As new user interactions occur with the resulting displays and components, the iteration cycle is generated anew, again starting a new cycle of queries and results sets. Importantly, as these pathways and associated display components get created, they can be named and made persistent for later re-use or within dashboard invocations.

Self-service Reporting

Since self-service reporting has been such a disappointment [12], it is worth noting another aspect from this ODapp design. Every “thing” that can be presented in the interface can have a specific display template associated with it. Absent another definition, for example, any given “thing” will default to its parental type (which, ultimate, is “Thing”, the generic template display for anything without a definition; this generally defaults to a presentation of all attributes for the object).

However, if more specific templates occur in the inference path, they will be preferentially used. Here is a sample of such a path:

Thing

	Product

		Camera

			Digital Camera

				SLR Digital Camera

					Olympus Evolt E520

At the ultimate level of a particular model of Olympus camera, its display template might be exactly tailored to its specifications and attributes.

This design is meant to provide placeholders for any “thing” in any domain, while also providing the latitude to tailor and customize to every “thing” in the domain.

It is critical that generic apps through an ODapp approach also provide the underpinnings for self-service reporting. The ultimate metric is whether consumers of information can create the reports they need without any support or intervention by IT.

Adaptive Analysis

The Mission Critical IT reference provided earlier [11] helps point to the potentials of this paradigm in a different way. Mission Critical also shows user interfaces contextually chosen based on prior selections.

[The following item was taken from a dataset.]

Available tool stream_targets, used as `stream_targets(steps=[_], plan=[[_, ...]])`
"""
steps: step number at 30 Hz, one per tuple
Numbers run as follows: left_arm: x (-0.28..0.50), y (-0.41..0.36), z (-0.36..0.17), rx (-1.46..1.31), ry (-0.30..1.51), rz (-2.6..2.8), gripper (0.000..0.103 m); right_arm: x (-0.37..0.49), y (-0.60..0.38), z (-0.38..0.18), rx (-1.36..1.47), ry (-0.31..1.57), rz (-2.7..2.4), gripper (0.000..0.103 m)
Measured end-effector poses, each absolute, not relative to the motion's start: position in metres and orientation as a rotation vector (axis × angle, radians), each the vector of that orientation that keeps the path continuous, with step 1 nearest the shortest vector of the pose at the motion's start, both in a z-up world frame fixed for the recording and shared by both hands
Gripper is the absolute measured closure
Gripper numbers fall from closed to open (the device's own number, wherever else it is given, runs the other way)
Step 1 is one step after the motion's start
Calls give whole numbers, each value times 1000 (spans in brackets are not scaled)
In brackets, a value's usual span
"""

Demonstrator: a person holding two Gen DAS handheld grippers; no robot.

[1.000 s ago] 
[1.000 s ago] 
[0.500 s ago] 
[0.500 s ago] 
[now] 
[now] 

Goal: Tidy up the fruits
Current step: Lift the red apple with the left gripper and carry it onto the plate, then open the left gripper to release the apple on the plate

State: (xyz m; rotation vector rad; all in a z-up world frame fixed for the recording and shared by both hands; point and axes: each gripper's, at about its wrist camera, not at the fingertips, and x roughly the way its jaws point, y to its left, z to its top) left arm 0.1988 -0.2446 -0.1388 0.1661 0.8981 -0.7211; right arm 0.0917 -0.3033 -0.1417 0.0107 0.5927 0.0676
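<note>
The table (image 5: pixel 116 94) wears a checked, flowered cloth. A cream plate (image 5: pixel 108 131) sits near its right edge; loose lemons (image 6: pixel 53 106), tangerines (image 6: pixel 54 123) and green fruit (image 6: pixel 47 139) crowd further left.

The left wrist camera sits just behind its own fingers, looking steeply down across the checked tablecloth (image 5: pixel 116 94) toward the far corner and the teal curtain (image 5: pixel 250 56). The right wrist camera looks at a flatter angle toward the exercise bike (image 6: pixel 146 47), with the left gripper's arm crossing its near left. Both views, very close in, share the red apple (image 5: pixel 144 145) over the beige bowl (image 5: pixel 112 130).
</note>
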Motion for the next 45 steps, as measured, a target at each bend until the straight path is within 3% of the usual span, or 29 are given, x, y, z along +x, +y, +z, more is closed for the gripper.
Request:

But they extend that advantage with context-specific analysis and validation through the SWRL rules-base semantic language. This is an exciting extension of the base paradigm that confirms the applicability of this approach to business intelligence and general enterprise analytics.

Standing Software Engineering on its Head

All of this points to a very exciting era for enterprise and consumer apps moving into the future. We perhaps should no longer talk about “killer apps”; we can shift our focus to the information we have at hand and how we want to structure and analyze it.

Using ontologies to write or specify code or to compete as an alternative to conventional software engineering approaches seems too much like more of the same. The systems basis in which such methodologies such as MDA reside have not fixed the enterprise software challenges of decades-long standing. Rather, a shift to generic applications driven by adaptive ontologies — ODapps — looks to shift the locus from software and programming to data and knowledge structures.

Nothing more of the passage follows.